━━━ DATA EXTRACTS ━━━

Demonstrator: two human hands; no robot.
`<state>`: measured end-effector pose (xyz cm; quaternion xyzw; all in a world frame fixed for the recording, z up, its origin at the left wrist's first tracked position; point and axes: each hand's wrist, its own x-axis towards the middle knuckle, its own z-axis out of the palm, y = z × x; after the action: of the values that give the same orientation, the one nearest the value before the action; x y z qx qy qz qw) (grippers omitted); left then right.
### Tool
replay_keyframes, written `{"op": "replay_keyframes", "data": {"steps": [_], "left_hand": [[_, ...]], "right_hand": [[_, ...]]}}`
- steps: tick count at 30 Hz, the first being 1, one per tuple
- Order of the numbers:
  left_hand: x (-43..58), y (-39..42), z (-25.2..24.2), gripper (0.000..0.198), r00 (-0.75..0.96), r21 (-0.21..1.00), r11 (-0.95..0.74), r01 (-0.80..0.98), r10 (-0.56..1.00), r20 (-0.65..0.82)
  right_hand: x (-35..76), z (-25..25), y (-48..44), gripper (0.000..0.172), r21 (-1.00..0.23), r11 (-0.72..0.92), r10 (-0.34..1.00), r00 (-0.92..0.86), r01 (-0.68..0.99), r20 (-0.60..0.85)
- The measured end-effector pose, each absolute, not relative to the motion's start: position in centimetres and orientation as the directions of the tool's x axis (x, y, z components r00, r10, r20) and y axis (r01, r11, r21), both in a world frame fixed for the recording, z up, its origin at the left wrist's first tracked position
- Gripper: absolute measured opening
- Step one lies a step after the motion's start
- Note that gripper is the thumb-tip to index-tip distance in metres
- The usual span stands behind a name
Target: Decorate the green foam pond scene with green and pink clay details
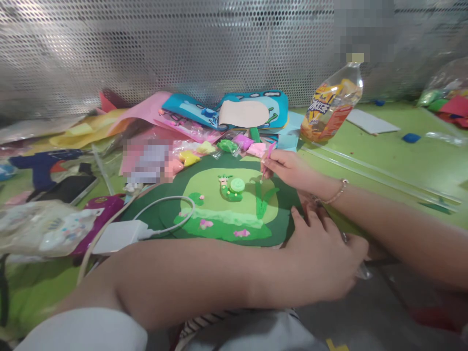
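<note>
My right hand (283, 165) is closed around a thin pink modelling tool (270, 149). Its tip points down at the green clay leaves (262, 201) on the right of a green clay picture (215, 170). A green clay snail (234, 188) sits in the middle of that picture, above a pale green band and pink clay flowers (242, 233). My left hand (321, 251) crosses below the right forearm, fingers spread, at the picture's lower right edge. Some clear plastic shows beneath it; whether the hand touches it I cannot tell.
Clay packets (227, 145) and colored sheets lie behind the picture. A bottle (331, 107) leans at the right, beside clear sticks (383, 175). Left are a white charger (119, 236) with its cable, a phone (75, 189) and a dark blue glue gun (38, 168). Perforated metal stands behind.
</note>
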<state>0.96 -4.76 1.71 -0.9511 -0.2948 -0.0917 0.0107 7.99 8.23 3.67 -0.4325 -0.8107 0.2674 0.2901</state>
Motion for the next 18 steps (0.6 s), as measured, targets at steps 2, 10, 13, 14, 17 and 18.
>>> {"op": "replay_keyframes", "data": {"steps": [2, 10, 13, 14, 17, 18], "left_hand": [[0.95, -4.75, 1.74, 0.041, 0.81, 0.037, -0.825, 0.564, 0.561, 0.169], [0.96, -4.79, 1.53, 0.045, 0.808, 0.036, -0.825, 0.563, 0.559, 0.187], [0.98, -4.79, 1.47, 0.045, 0.81, 0.041, -0.827, 0.561, 0.558, 0.181], [0.98, -4.78, 1.47, 0.046, 0.81, 0.043, -0.827, 0.561, 0.559, 0.178], [1.02, -4.75, 1.41, 0.047, 0.807, 0.037, -0.826, 0.563, 0.559, 0.189], [1.03, -4.74, 1.38, 0.046, 0.807, 0.035, -0.826, 0.563, 0.558, 0.194]], "right_hand": [[7.96, 3.66, 8.23, 0.025, -0.689, 0.478, 0.86, -0.449, 0.545, 0.242], [8.05, 3.41, 8.27, 0.024, -0.689, 0.497, 0.852, -0.449, 0.528, 0.27], [8.03, 3.54, 8.2, 0.024, -0.677, 0.505, 0.848, -0.454, 0.535, 0.274], [8.02, 3.6, 8.18, 0.024, -0.672, 0.508, 0.846, -0.458, 0.538, 0.272], [7.98, 3.68, 8.16, 0.024, -0.665, 0.509, 0.845, -0.462, 0.546, 0.268], [7.98, 3.66, 8.17, 0.025, -0.666, 0.508, 0.846, -0.463, 0.546, 0.265]]}}
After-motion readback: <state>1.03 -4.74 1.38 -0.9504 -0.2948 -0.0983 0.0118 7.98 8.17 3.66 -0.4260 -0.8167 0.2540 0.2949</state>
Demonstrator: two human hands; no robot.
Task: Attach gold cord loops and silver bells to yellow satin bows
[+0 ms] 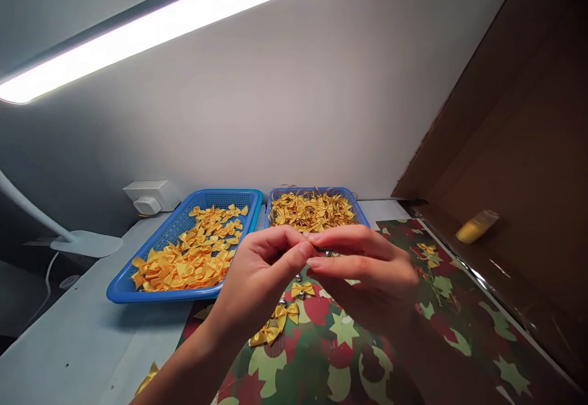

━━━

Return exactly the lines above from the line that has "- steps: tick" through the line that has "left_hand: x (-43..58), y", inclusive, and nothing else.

◆ **ANSWER SPACE**:
- steps: tick count at 30 Hz, the first being 1, one per tuple
- Order of the numbers:
  left_hand: x (-43..58), y (-39..42), z (-25.2..24.2), gripper (0.000..0.198), r00 (-0.75..0.96), r21 (-0.21..1.00), r11 (-0.95..0.74), r01 (-0.80..0.98), r10 (-0.56..1.00), r20 (-0.65..0.82)

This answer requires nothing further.